■ Work item: Every line below that contains "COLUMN" is to be copied.

■ Available data:
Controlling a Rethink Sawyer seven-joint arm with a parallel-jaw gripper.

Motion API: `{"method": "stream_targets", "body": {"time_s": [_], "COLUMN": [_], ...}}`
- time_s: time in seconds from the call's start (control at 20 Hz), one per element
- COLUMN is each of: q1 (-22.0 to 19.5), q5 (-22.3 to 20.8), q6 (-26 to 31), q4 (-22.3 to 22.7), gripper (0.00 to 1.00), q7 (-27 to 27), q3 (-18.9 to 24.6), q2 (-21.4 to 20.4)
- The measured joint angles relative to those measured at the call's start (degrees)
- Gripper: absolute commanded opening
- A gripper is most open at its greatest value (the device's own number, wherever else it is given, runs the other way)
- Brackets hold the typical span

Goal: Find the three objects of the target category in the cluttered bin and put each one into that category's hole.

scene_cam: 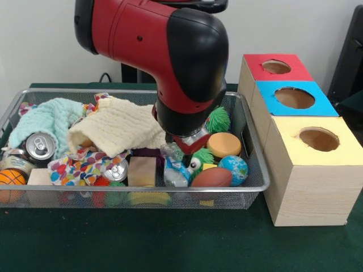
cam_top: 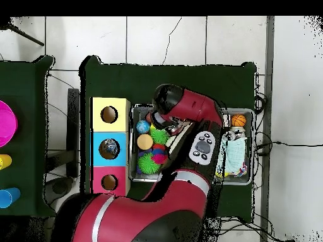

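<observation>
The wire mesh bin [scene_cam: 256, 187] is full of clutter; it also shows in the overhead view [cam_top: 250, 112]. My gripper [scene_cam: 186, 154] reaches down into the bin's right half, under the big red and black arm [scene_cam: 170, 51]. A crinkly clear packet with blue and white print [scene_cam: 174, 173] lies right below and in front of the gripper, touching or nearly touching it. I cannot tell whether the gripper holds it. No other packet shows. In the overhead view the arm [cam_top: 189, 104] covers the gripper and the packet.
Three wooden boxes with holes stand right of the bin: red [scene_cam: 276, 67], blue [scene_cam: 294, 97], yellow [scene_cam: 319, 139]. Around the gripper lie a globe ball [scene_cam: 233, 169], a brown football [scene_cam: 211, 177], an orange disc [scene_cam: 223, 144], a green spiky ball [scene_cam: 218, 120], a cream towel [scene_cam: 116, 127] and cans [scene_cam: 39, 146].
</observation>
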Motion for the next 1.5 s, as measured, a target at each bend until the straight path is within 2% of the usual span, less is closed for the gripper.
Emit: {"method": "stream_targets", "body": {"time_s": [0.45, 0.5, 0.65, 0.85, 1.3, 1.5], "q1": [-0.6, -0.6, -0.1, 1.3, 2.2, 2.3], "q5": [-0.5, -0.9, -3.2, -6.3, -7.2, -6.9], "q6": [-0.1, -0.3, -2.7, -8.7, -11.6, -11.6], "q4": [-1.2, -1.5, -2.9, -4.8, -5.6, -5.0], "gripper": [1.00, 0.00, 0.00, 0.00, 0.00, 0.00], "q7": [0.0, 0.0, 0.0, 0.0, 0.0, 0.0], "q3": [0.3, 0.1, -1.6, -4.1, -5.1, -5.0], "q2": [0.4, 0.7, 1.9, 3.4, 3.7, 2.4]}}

■ Answer for this exercise:
Motion API: `{"method": "stream_targets", "body": {"time_s": [_], "COLUMN": [_], ...}}`
- COLUMN is each of: q1 (-22.0 to 19.5), q5 (-22.3 to 20.8), q6 (-26 to 31), q4 (-22.3 to 22.7), gripper (0.00 to 1.00), q7 (-27 to 27), q3 (-18.9 to 24.6), q2 (-21.4 to 20.4)

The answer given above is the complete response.